Your instructions
Lines with the string "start" must each be copied from the listing.
┌──
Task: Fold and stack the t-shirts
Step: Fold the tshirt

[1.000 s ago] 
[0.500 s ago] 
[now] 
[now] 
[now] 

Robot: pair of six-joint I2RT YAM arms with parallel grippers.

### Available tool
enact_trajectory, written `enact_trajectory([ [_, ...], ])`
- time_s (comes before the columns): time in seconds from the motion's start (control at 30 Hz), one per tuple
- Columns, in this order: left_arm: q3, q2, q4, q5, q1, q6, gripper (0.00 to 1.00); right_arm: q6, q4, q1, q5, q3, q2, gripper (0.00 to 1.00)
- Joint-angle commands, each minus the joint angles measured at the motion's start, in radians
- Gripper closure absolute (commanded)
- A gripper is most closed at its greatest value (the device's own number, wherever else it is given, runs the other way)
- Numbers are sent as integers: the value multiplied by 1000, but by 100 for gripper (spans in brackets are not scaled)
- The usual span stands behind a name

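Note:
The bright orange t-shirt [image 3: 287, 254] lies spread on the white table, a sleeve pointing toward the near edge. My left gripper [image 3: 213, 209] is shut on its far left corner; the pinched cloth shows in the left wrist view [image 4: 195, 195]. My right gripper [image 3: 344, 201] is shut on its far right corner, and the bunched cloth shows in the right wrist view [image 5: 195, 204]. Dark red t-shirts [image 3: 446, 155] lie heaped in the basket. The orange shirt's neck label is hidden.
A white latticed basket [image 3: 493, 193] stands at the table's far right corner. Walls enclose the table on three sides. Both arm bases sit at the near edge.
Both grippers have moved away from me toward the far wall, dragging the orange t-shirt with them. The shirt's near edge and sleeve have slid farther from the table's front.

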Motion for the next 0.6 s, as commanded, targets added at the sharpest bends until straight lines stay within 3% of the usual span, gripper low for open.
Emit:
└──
Output below
- time_s (comes before the columns): time in seconds from the motion's start (control at 30 Hz), one per tuple
- Joint-angle commands, each minus the joint angles measured at the motion's start, in radians

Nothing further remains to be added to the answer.